#### AIM OF THE TASK:
Write out all the data again, exactly as it stands.

#### DATA SEGMENT:

■ ■ ■ ■

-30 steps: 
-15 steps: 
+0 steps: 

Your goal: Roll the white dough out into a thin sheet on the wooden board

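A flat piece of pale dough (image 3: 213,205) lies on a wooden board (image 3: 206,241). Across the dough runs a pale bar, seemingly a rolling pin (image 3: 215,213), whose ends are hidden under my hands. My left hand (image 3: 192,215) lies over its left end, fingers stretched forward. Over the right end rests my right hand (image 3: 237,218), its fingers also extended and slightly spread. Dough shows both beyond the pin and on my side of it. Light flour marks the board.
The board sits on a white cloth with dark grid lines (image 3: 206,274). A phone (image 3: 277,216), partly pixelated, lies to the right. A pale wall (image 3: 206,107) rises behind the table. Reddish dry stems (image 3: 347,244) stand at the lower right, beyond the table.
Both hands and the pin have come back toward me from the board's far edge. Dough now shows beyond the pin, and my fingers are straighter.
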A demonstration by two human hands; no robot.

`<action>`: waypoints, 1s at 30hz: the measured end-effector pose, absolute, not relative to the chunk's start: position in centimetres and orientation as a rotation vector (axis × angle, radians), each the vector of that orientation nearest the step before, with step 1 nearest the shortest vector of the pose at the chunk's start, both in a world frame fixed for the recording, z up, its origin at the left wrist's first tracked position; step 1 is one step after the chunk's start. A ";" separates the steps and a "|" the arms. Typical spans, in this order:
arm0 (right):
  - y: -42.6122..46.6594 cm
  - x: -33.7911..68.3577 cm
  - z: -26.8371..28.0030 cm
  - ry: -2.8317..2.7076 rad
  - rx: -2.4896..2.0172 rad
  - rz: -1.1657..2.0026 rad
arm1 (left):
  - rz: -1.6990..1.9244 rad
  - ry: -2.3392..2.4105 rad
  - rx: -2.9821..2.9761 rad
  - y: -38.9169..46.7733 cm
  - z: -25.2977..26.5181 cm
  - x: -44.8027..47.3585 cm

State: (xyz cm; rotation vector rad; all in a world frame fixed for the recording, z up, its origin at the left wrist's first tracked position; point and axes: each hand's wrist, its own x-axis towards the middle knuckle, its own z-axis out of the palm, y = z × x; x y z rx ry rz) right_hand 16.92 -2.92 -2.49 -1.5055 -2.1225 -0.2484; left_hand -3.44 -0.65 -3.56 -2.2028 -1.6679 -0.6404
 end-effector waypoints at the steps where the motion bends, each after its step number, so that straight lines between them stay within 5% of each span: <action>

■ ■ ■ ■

#### ANSWER TO THE PROBLEM:
-30 steps: 
-15 steps: 
+0 steps: 

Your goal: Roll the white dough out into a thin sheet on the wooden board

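A flat piece of pale dough (image 3: 213,205) lies on a wooden board (image 3: 206,241). Across the dough runs a pale bar, seemingly a rolling pin (image 3: 215,213), whose ends are hidden under my hands. My left hand (image 3: 192,215) lies over its left end, fingers stretched forward. Over the right end rests my right hand (image 3: 237,218), its fingers also extended and slightly spread. Dough shows both beyond the pin and on my side of it. Light flour marks the board.
The board sits on a white cloth with dark grid lines (image 3: 206,274). A phone (image 3: 277,216), partly pixelated, lies to the right. A pale wall (image 3: 206,107) rises behind the table. Reddish dry stems (image 3: 347,244) stand at the lower right, beyond the table.
Both hands and the pin have come back toward me from the board's far edge. Dough now shows beyond the pin, and my fingers are straighter.
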A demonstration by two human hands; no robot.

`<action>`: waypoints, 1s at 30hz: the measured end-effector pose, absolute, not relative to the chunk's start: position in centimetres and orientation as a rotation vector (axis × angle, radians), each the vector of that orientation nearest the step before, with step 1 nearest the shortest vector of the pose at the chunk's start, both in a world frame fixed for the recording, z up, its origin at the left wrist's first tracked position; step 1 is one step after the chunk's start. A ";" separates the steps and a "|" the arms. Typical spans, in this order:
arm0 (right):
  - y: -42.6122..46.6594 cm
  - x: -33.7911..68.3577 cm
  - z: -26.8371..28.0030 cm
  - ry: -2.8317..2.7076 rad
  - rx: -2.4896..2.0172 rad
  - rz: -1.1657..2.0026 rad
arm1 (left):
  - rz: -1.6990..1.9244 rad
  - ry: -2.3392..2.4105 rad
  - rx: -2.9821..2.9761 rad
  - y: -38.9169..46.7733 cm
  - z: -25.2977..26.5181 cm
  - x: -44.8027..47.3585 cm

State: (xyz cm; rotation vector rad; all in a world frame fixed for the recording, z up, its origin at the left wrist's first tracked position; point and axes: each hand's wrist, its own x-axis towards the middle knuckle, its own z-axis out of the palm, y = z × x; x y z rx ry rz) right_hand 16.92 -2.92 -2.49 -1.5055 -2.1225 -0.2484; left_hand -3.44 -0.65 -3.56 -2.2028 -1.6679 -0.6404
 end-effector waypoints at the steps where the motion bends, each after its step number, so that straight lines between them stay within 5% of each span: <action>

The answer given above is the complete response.